Si selon le proverbe bourguignon, "du Morvan ne viennent ni bons vents, ni bonnes gens", la rencontre avec le docteur Charles Monot contredit ce funeste adage.



Né à Moux en 1830, il tient sa vocation de médecin de ses grand-père et arrière grand-père du coté maternel, tous deux chirurgiens.

Après des études à la faculté de médecine de Paris, il revient s’installer dans son Morvan natal, d’abord à Moux puis à Montsauche. Il se marie avec une jeune fille dont la famille est également originaire de la région depuis de nombreuses générations ; de cette union naîtront 4 enfants, deux filles, dans un premier temps, puis un fils qui ne vivra que quelques heures, puis à nouveau une fille.
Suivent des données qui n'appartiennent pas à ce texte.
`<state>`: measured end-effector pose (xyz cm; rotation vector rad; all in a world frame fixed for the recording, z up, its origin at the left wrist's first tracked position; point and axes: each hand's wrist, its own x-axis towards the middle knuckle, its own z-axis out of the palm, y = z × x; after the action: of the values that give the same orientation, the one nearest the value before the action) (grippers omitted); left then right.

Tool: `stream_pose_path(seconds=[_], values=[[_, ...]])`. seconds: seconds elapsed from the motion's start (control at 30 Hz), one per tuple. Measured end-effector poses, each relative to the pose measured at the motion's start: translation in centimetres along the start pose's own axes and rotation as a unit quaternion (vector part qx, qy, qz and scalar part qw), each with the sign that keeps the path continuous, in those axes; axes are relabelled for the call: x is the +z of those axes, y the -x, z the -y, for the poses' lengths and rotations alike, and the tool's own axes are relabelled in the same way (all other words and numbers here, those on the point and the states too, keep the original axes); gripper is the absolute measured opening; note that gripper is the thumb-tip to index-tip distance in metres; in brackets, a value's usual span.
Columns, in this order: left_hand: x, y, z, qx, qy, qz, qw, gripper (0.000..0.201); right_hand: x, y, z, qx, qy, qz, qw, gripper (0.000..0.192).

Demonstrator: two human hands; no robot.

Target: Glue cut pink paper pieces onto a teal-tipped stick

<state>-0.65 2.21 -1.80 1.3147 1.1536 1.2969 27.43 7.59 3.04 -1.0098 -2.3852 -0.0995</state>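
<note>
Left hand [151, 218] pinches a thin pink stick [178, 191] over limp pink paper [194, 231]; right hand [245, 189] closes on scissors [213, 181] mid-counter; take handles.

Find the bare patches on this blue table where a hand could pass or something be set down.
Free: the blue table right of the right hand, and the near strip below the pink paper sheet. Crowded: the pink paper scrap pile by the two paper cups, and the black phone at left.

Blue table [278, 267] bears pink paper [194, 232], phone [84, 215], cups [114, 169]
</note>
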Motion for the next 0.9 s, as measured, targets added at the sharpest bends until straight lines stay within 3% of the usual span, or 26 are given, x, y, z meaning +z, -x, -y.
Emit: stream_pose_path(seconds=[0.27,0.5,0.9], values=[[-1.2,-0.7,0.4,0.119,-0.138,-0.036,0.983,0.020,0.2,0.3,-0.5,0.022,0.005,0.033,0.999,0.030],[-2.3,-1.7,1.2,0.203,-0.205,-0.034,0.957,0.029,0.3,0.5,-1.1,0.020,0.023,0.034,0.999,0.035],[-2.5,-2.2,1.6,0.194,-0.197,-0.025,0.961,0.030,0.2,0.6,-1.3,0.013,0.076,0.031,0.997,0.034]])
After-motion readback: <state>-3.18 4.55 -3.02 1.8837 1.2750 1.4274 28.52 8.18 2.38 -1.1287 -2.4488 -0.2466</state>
Homme de son temps, doté d'une conscience politique et s’intéressant à la chose publique, il va s'impliquer dans la vie de sa commune et de sa région. Il est élu maire de Montsauche.




L'homme décrit par ses contemporains comme bon et charitable, va s'illustrer dans le combat qu’il va mener contre la mortalité infantile qui sévit alors dans la région, et militer pour une réglementation de l'industrie des nourrices.
Dès le 18ème siècle, la pratique dans les familles aisées de faire nourrir les nouveaux nés avec le lait d'une autre femme se généralise. Les morvandelles ont toujours eu la réputation, justifiée, d'être d'excellentes nourrices ; leur lait était sain et abondant. C'est l’une des raisons pour laquelle le métier de nourrice a toujours été exercé en Morvan.  Le recours aux nourrices morvandelles dès le début du second empire devient un véritable phénomène de société.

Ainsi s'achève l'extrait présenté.